Tools for dealing with Pretty Good Privacy (PGP) and email.
Project description
Python module and tools for constructing and sending PGP/MIME email.
The pgp_mime module makes it easy to construct and dispatch signed and/or encrypted email using PGP and RFC 3156. It uses GnuPG (via gpgme-tool) to perform the cryptography.
Installation
Packages
Gentoo
I’ve packaged pgp-mime for Gentoo. You need layman and my wtk overlay. Install with:
# emerge -av app-portage/layman # layman --add wtk # emerge -av dev-python/pgp-mime
Dependencies
pgp-mime is a simple package with no external dependencies outside the Python 3 standard library. There are a number of GnuPG wrappers for python out there, but none of them seem mature/stable enough to be worth installing. Instead, we use the pyassuan module to talk to gpgme-tool over pipes or sockets. If this isn’t working for you, you need only replace the pgp_mime.crypt module to handle the cryptography.
Installing by hand
pgp-mime is available as a Git repository:
$ git clone git://tremily.us/pgp-mime.git
See the homepage for details. To install the checkout, run the standard:
$ python setup.py install
Usage
Pgp-mime has grown up as I’ve become more experienced with Python. The current interface is much simpler, and there are lots of docstrings showing you how to use each function.

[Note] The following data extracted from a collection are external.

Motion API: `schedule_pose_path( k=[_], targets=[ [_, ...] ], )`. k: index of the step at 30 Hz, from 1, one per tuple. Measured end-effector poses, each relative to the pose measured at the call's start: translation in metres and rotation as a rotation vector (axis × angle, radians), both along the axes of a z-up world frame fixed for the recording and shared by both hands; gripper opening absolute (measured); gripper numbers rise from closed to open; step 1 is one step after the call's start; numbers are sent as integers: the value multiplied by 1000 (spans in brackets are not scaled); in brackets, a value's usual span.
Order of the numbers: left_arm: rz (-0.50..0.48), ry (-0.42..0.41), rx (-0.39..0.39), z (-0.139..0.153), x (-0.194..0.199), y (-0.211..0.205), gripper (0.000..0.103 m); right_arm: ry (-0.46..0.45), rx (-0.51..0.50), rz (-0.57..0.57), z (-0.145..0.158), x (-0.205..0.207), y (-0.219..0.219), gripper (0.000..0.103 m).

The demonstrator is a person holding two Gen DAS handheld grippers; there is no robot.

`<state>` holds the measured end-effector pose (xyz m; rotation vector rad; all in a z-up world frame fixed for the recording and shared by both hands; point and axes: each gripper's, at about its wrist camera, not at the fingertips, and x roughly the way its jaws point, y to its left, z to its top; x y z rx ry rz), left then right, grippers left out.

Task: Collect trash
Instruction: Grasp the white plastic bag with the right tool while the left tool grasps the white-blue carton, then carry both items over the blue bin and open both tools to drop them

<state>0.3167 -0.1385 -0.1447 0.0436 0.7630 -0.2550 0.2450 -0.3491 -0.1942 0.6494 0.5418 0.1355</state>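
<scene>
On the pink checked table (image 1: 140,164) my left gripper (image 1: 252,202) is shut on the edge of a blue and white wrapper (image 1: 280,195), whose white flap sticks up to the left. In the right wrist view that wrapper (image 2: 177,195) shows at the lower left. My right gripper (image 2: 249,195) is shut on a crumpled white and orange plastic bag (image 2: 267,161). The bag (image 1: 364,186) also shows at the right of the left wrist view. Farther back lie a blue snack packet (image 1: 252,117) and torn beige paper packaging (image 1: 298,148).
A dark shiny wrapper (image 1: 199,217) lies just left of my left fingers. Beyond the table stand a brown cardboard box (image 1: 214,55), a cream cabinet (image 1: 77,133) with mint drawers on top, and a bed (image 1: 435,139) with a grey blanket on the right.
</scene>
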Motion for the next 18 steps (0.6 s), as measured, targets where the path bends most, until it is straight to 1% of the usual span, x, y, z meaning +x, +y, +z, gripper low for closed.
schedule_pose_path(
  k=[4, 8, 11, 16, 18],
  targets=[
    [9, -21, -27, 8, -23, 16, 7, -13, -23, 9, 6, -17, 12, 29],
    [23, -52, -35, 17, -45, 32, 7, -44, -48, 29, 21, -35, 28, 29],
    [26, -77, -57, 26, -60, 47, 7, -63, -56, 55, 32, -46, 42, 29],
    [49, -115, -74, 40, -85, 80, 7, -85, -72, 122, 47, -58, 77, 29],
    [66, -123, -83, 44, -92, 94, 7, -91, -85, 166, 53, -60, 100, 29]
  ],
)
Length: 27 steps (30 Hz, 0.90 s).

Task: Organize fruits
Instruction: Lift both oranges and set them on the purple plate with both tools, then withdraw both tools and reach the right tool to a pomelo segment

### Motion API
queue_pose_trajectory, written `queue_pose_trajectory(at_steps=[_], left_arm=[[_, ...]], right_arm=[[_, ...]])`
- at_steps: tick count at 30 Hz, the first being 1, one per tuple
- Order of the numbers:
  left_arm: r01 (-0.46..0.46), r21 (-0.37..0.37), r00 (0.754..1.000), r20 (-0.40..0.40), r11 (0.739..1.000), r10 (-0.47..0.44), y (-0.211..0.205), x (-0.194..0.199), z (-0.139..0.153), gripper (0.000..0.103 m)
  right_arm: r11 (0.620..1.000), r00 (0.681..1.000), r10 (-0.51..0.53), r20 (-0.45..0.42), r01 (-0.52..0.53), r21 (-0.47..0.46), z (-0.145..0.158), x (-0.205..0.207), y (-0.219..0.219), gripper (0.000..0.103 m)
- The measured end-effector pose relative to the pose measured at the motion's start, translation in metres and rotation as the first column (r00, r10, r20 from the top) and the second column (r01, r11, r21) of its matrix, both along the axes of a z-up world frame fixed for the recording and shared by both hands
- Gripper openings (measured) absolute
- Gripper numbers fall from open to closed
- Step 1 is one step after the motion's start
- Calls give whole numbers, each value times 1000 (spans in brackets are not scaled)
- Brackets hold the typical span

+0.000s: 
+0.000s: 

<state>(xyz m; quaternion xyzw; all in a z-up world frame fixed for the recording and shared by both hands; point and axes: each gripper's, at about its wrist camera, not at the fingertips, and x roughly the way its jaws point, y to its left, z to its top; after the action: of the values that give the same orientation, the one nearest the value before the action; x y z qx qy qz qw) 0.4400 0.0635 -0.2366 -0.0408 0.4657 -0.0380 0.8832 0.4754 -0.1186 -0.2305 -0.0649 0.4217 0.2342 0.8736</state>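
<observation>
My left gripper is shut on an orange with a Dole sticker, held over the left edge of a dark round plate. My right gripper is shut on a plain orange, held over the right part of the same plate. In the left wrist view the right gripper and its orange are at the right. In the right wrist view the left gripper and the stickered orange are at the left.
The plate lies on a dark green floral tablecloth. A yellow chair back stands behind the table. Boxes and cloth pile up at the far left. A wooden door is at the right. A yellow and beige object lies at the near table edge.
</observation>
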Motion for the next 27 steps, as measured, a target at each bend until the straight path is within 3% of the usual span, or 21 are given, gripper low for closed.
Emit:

If you’re looking for a higher level example, pgp-mime includes a command line script send-pgp-mime.py that allows you to send signed and/or encrypted email from the command line. I recommend you use gpg2 with my wrappers and pinentry program to allow easy pinentry from the command line. Here’s how you could mail signed grades to your class:
$ FROM="From: Rincewind <rincewind@uu.edu>"
$ head -n2 grades
Twoflower <tf@isa.ae.cw>|9
Eric Thursley <et@pseudopolis.net>|10
$ while read LINE; do
STUDENT=$(echo "$LINE" | cut -d '|' -f 1)
GRADE=$(echo "$LINE" | cut -d '|' -f 2)
HEAD=$(echo -e "$FROM\nTo: $STUDENT\nSubject: Grades")
BODY=$(echo -e "$STUDENT,\n\nYou got a $GRADE.\n\nGood job.")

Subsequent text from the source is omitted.